» Exercise: Look through the records below for the line with "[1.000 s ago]". Return that line and each one after it up to and including the line with "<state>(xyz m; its", exactly.

» Recorded data:
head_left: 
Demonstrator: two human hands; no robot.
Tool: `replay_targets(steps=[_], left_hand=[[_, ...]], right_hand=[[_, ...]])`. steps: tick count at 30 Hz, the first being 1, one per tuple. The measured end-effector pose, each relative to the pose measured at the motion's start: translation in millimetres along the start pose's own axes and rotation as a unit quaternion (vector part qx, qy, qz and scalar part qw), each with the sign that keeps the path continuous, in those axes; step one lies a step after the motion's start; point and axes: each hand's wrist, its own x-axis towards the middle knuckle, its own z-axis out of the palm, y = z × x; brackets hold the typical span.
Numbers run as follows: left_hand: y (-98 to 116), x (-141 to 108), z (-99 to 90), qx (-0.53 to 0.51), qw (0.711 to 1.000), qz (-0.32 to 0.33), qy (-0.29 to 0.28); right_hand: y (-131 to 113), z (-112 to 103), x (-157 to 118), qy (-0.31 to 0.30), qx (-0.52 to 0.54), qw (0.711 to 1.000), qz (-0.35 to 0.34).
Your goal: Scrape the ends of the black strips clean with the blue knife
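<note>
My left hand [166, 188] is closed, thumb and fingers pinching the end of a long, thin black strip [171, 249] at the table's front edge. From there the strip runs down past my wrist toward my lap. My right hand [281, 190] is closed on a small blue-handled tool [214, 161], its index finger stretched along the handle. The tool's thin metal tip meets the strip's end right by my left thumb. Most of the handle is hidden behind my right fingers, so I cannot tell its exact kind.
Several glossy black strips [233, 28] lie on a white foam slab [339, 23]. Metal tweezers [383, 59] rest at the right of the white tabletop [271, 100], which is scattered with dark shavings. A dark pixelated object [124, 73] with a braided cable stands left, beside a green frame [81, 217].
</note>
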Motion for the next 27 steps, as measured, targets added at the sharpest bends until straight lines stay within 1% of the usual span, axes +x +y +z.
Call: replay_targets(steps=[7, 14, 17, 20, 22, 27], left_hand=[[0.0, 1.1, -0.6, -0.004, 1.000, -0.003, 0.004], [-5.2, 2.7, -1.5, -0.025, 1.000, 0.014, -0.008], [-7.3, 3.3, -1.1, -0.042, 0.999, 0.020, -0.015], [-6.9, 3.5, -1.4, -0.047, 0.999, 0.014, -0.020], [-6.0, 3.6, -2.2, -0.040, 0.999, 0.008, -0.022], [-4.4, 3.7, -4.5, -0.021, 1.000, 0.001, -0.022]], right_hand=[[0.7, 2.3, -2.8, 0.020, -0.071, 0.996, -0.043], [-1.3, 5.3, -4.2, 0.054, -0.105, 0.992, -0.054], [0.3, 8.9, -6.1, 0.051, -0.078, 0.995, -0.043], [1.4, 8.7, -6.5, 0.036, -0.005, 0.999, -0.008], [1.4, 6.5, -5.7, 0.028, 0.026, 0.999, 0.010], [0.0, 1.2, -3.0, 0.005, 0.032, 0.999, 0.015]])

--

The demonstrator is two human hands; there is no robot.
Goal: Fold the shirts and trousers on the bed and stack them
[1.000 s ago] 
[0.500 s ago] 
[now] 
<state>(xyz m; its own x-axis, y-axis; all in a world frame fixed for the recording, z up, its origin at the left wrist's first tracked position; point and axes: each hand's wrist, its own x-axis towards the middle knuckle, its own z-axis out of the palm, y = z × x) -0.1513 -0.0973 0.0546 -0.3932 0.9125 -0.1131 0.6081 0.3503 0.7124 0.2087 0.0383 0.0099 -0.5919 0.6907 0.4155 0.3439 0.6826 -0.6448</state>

» Task response:
[1.000 s ago] 
[0.500 s ago] 
[now] 
<state>(xyz m; its own x-axis, y-axis; all in a world frame fixed for the recording, z up, its origin at the left wrist's first tracked position; point and axes: each hand's wrist, its own x-axis towards the middle knuckle, its own z-axis out of the palm, y = z × x) -0.1513 -0.0973 0.0546 -0.3932 0.9125 -0.1131 0.6081 0.3503 0.7124 0.2087 0.0383 0.0099 -0.5919 0.6907 0.4155 0.3439 0.6826 -0.6448</state>

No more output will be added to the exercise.